[Start of section]
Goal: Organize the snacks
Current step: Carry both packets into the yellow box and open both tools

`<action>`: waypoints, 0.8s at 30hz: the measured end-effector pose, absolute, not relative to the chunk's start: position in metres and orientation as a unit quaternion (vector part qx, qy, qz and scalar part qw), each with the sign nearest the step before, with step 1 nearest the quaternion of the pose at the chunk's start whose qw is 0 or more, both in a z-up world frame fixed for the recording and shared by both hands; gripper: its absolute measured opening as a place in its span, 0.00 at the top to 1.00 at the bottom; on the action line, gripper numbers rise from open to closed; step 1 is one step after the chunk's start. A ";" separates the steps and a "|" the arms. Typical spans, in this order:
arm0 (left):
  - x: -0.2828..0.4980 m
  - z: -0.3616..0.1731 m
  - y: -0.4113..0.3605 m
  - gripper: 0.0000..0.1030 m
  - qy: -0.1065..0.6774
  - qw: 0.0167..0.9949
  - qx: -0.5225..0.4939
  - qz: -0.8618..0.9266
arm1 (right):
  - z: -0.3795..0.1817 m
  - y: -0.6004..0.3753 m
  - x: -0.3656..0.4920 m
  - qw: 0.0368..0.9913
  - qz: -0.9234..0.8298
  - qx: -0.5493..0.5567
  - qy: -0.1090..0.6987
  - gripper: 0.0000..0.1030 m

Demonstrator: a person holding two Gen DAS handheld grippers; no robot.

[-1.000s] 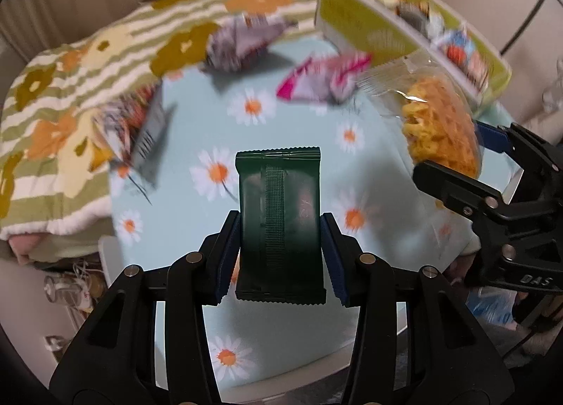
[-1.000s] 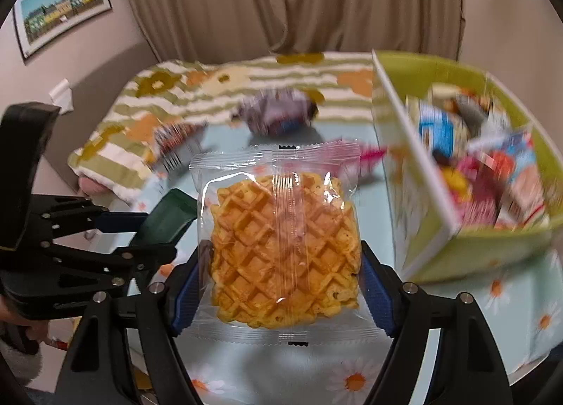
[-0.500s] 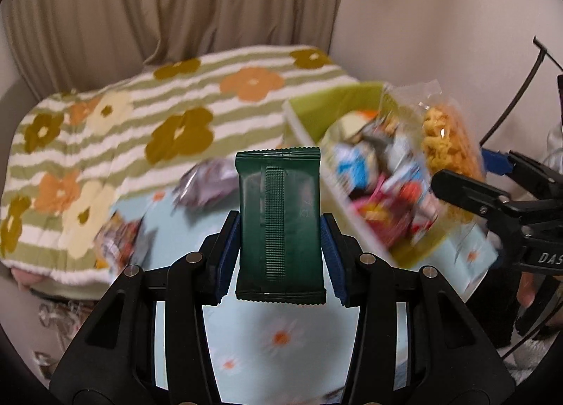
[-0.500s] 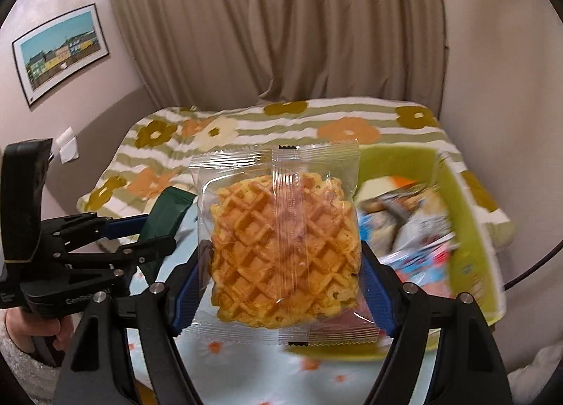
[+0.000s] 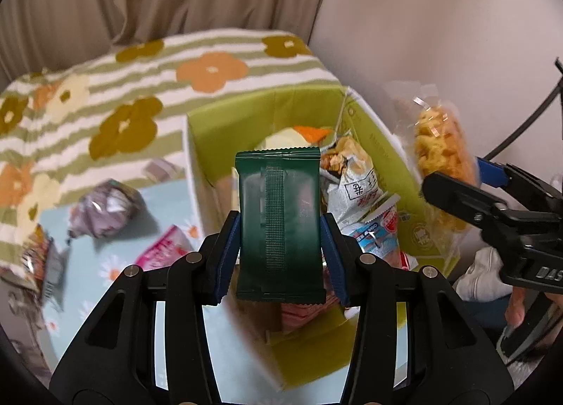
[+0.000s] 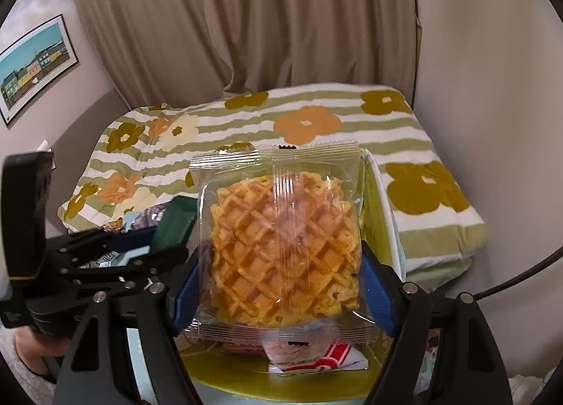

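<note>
Upright, long axis vertical — green pack (image 5: 279,225) in left gripper (image 5: 279,257); waffle (image 6: 285,253) in right gripper (image 6: 281,285).

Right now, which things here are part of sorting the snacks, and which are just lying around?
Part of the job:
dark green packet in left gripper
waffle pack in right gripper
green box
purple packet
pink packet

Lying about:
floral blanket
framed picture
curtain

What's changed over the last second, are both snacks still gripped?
Both grippers carried their snacks from above the table to above the green box. The left gripper still clamps the dark green packet, now over the box's snacks; the right gripper still clamps the waffle pack over the box too. Nothing released. The purple and pink packets stay on the table.
</note>
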State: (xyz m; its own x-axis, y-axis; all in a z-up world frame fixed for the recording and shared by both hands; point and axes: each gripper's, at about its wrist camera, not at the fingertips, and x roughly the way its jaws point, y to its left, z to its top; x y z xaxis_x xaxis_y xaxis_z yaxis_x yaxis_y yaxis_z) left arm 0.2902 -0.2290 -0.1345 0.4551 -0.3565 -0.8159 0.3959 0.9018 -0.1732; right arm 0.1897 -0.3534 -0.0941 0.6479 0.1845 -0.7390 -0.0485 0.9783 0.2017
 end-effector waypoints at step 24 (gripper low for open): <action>0.261 -0.143 -0.198 0.00 0.478 0.861 0.051 -0.163 | -0.116 -0.346 0.208 0.880 0.085 0.100 0.456 0.27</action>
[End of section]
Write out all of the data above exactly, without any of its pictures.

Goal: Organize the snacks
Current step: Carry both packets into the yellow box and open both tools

`<action>`: waypoints, 0.8s at 30hz: the measured end-effector pose, absolute, not relative to the chunk's start: position in metres and orientation as a unit quaternion (vector part qx, qy, qz and scalar part qw), each with the sign nearest the step before, with step 1 nearest the quaternion of the pose at the chunk's start whose qw is 0 or more, both in a z-up world frame fixed for the recording and shared by both hands; gripper: its absolute measured opening as a place in its span, 0.00 at the top to 1.00 at the bottom; on the action line, gripper numbers rise from open to closed; step 1 is one step after the chunk's start. A ";" separates the steps and a "|" the arms. Typical spans, in this order:
arm0 (left):
  - x: -0.2828..0.4980 m
  - z: -0.3616..0.1731 m
  - y: -0.4113..0.3605 m
  - gripper: 0.0000..0.1030 m
  - qy: -0.1065..0.6774
  - qw: 0.0167..0.9949
  - qx: -0.5225..0.4939
  - qz: -0.8618..0.9266
arm1 (right):
  - z: -0.3795..0.1817 m
  - y: -0.6004..0.3753 m
  - x: -0.3656..0.4920 m
  - qw: 0.0368..0.9913
  - qz: -0.9234..0.8298
  - qx: -0.5493..0.5567
  - qy: -0.1090..0.6987
  - gripper: 0.0000..0.1030 m

Demonstrator: a person holding two Gen DAS handheld grippers; no robot.

[-1.000s] 
[-1.000s] 
[-0.500s] 
[-0.500s] 
[+0.000s] 
[+0.000s] 

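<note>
Upright, long axis vertical — green pack (image 5: 279,225) in left gripper (image 5: 279,257); waffle (image 6: 285,253) in right gripper (image 6: 281,285).

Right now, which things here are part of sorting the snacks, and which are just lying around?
Part of the job:
dark green packet in left gripper
waffle pack in right gripper
green box
purple packet
pink packet

Lying about:
floral blanket
framed picture
curtain

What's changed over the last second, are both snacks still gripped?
Both grippers carried their snacks from above the table to above the green box. The left gripper still clamps the dark green packet, now over the box's snacks; the right gripper still clamps the waffle pack over the box too. Nothing released. The purple and pink packets stay on the table.
</note>
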State: (xyz m; its own x-axis, y-axis; all in a z-up world frame fixed for the recording and shared by both hands; point and axes: each gripper's, at about its wrist camera, not at the fingertips, and x roughly the way its jaws point, y to its left, z to its top; x y z xaxis_x xaxis_y xaxis_z yaxis_x yaxis_y yaxis_z) left arm 0.2902 -0.2290 -0.1345 0.4551 -0.3565 -0.8159 0.3959 0.9018 -0.1732; right arm 0.1897 -0.3534 -0.0941 0.6479 0.1845 -0.7390 -0.0485 0.9783 0.2017
 end-effector waypoints at step 24 (gripper low for open): <action>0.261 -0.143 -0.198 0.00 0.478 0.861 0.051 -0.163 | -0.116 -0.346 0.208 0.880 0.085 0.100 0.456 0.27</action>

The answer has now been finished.